💜🪨 Petit caillou atypique #130
Et si certains enfants avaient simplement besoin d’un autre chemin pour apprendre ?
Quand on parle d’école, beaucoup d’adultes pensent encore qu’il existe une manière ‘normale » d’apprendre.
Être assis.
Écouter.
Mémoriser.
Restituer.
Et pour certains enfants, cela fonctionne très bien.
🌸 Mais pour d’autres, notamment certains enfants neuro-atypiques, apprendre peut ressembler à tout autre chose.
Certains ont besoin de manipuler, d’autres de bouger, d’autres encore de comprendre le sens avant d’apprendre la règle, certains ont besoin de silence, d’autres d’hyperfocalisation, d’autres enfin apprennent mieux seuls… ou autrement et c est sans doute pour cela que différentes pédagogies et formes de scolarité ont émergé au fil du temps.
Montessori.
Freinet.
Steiner-Waldorf.
Classes flexibles.
Écoles alternatives.
Instruction en famille.
CNED.
Parcours hybrides.
Structures spécialisées.
Petites écoles expérimentales.
Toutes ne se valent pas, toutes ne conviennent pas à tous les enfants et surtout aucune n’est une solution miracle. Mais leur existence raconte quelque chose d’important :
🌸 les humains n’apprennent pas tous de la même façon.
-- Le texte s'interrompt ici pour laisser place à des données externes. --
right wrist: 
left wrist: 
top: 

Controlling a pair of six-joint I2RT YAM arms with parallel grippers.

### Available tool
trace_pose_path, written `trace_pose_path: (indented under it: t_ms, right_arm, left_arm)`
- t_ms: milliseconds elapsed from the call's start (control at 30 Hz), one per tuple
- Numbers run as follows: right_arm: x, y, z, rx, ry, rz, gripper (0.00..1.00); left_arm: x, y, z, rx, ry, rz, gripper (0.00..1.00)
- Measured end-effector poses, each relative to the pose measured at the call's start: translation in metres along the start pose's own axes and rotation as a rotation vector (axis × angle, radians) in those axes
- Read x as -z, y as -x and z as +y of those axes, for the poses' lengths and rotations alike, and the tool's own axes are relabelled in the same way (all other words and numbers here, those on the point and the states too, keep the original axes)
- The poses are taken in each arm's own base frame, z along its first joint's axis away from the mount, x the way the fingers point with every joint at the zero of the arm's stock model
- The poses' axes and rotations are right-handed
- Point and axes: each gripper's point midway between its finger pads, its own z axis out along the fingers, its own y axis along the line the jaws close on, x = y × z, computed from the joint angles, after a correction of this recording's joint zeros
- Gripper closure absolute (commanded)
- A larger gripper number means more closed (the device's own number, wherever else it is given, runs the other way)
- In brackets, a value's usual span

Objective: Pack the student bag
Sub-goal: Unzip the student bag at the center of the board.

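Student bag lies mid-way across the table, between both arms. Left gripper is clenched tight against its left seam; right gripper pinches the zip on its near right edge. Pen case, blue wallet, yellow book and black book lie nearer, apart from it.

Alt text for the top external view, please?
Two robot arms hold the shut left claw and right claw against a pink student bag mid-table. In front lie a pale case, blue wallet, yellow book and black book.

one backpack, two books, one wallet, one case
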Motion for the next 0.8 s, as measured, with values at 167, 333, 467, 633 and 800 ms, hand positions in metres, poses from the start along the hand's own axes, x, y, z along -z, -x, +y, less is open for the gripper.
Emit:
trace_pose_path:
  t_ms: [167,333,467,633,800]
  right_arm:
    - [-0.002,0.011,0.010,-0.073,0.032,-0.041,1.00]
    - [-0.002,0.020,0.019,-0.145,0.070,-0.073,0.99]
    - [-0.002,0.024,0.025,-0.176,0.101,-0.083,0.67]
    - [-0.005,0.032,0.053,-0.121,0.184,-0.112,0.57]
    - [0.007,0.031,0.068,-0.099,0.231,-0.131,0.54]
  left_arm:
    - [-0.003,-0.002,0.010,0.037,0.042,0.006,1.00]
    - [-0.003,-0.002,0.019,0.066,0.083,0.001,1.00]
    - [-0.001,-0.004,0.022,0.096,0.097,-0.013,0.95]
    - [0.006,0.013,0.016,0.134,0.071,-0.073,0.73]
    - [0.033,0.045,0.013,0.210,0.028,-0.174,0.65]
Et les enfants neuro-atypiques nous le rappellent souvent avec une intensité particulière.
Un enfant TDAH pourra parfois mieux réfléchir en mouvement qu’immobile sur une chaise pendant six heures.
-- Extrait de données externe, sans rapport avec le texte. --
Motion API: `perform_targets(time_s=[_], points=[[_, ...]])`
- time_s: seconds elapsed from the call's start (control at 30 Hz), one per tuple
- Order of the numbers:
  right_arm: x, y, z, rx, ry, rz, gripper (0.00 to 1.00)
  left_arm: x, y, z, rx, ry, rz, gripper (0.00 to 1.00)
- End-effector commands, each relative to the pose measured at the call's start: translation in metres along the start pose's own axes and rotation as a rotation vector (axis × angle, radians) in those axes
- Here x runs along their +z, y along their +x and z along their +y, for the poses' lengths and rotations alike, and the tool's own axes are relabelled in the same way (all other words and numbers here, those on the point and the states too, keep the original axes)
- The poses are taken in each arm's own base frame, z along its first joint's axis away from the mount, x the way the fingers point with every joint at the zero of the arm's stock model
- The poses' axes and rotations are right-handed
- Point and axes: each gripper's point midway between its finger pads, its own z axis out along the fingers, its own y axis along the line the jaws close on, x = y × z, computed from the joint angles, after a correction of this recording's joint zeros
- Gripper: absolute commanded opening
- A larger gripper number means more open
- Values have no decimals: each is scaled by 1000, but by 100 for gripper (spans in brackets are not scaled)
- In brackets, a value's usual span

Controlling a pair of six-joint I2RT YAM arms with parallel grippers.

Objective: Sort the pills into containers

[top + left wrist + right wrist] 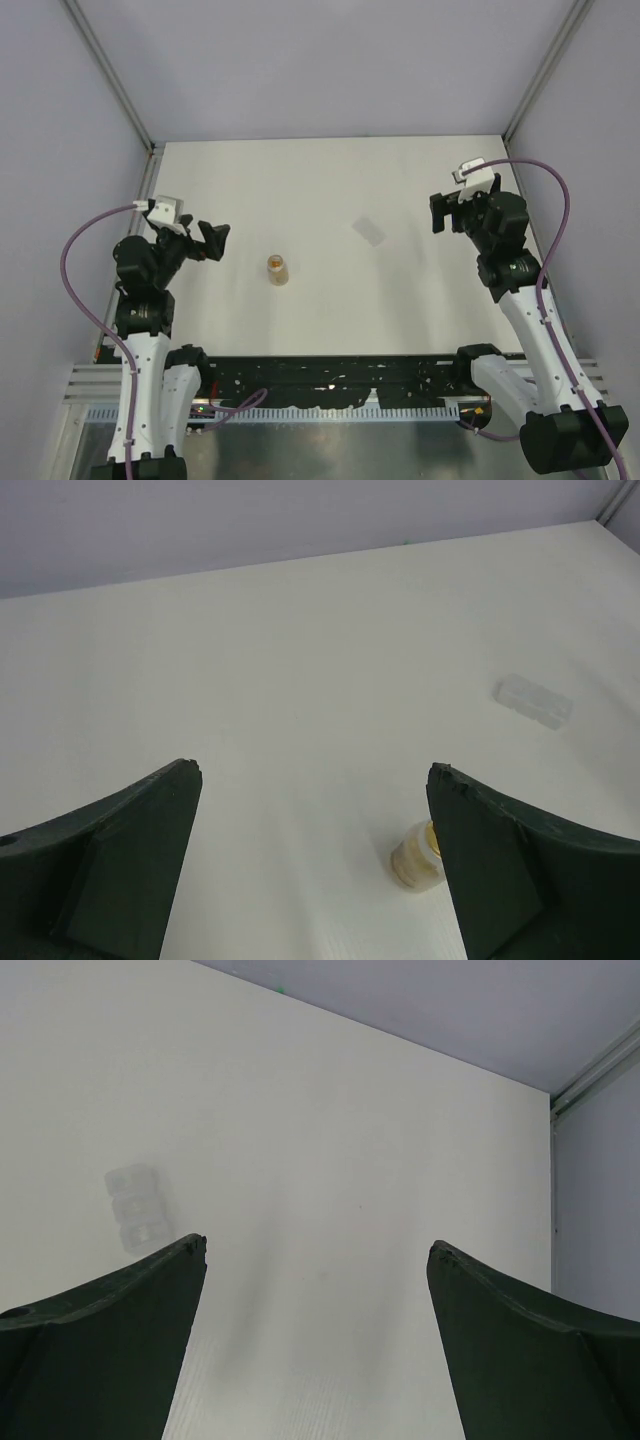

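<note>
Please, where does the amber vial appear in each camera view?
Top external: amber vial left of centre.
Left wrist: amber vial at lower right, near the bottom edge.
Right wrist: not in it.
Shared landmark: clear container, seen in all three views.

Left gripper (217, 242), right gripper (440, 213) — jaws spread.

amber vial (277, 270), clear vial (369, 231) — well apart

Amber vial (277, 270), colourless vial (368, 231): clear plastic; table (330, 180): matt, smooth.
</note>
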Motion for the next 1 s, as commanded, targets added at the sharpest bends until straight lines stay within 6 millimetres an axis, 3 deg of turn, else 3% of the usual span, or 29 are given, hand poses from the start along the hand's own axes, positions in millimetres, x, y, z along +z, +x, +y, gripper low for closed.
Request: perform_targets(time_s=[0.0,0.23,0.63,0.8,0.97], points=[[-6,-20,0,-16,-14,-64,95,-3,-16,1,50,-4,-43,99],[-7,-25,5,-19,-43,-75,95,-9,-20,2,72,-4,-28,99],[-6,-31,13,-3,-87,-56,95,-11,-20,-19,73,122,15,99],[-2,-38,28,-37,-108,-48,95,-14,-22,-22,124,147,16,99],[13,-26,64,-122,-148,-1,95,-18,-6,-29,152,189,49,99]])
Un enfant TSA pourra avoir besoin d’un cadre extrêmement prévisible pour se sentir disponible mentalement.
Un enfant à haut potentiel pourra décrocher profondément s’il ne trouve plus de curiosité, de complexité ou de sens.
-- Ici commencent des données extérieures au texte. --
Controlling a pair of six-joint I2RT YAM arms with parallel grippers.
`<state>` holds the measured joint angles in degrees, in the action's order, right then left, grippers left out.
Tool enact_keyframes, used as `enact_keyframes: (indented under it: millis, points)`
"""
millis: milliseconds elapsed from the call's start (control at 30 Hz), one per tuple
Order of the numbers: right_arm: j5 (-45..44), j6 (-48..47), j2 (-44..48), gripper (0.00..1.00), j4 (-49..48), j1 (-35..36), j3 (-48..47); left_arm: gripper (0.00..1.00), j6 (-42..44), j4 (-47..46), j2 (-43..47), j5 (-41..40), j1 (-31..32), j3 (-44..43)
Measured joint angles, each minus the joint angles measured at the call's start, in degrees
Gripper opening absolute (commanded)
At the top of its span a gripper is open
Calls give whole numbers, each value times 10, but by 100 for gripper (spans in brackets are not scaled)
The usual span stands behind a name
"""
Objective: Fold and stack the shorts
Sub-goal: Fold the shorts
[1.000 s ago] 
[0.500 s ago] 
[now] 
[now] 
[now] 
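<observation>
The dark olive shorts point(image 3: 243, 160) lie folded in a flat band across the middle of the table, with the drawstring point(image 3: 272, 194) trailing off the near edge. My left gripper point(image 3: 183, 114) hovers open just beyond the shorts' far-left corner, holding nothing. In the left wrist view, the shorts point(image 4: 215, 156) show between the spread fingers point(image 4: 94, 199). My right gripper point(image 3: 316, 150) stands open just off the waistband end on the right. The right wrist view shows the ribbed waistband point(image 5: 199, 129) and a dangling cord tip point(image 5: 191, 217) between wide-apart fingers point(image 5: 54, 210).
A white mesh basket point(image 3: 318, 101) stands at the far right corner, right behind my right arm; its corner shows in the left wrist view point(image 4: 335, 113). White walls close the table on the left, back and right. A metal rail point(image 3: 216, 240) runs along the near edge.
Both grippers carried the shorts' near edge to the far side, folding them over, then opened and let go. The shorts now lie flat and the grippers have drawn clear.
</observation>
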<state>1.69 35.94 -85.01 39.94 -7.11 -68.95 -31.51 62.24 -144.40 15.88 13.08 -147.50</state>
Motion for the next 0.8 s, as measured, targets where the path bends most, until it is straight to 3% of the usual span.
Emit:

Cela ne veut bien sûr pas dire que l’école classique est mauvaise.
D’ailleurs, beaucoup d’enfants atypiques y trouvent aussi leur place, parfois grâce à des enseignants extraordinaires qui adaptent, comprennent, encouragent et créent du lien malgré des classes souvent très chargées.
Mais cela signifie peut-être qu’il est devenu nécessaire d’accepter une idée simple :
🌸 un seul modèle ne peut probablement pas répondre à tous les cerveaux humains…et ce n’est pas grave.
Anthropologiquement, c’est même assez logique.
Les sociétés humaines ont toujours transmis les savoirs de multiples façons :
Par l’observation ,par le récit ,par le geste ,par l’expérience ,par le collectif , par la répétition ou par l’exploration libre.
L’école moderne a permis des avancées immenses :
L’accès au savoir , l’instruction massive , la protection , la transmission commune , l’ouverture culturelle.
🌸 Mais aujourd’hui, la diversité cognitive devient plus visible.
Et avec elle apparaît une question essentielle :
- comment permettre à davantage d’enfants d’apprendre sans avoir le sentiment d’être constamment « en défaut » ?
Le neuropsychologue Fabrice Bak rappelle régulièrement que les capacités d’un enfant ne dépendent pas uniquement de son intelligence, mais aussi de son attention, de sa régulation émotionnelle, de sa mémoire de travail ou encore de son environnement d’apprentissage. Autrement dit :
un enfant peut être capable… sans réussir dans tous les contextes et cela change énormément le regard porté sur lui.
🌸 Parce qu’au fond, le vrai sujet n’est peut-être pas :
« Quelle est la meilleure école ? » mais plutôt « Dans quel environnement cet enfant-là peut-il apprendre, grandir et rester vivant intérieurement ? »
Certains auront besoin d’un cadre très structuré, d’autres d’autonomie, d’autres encore d’un mélange des deux et parfois, il faudra changer plusieurs fois avant de trouver ce qui convient réellement. C’est parfois simplement une recherche d’ajustement humain.
La richesse des différentes formes d’enseignement existantes ne réside donc peut-être pas dans l’idée qu’une pédagogie serait supérieure aux autres, elle réside dans le fait qu’elles ouvrent davantage de portes. Et pour beaucoup d’enfants neuro-atypiques, avoir plusieurs portes possibles peut changer toute une trajectoire de vie.
Parce qu’apprendre autrement, parfois, cela veut simplement dire apprendre dans une langue que son cerveau comprend enfin.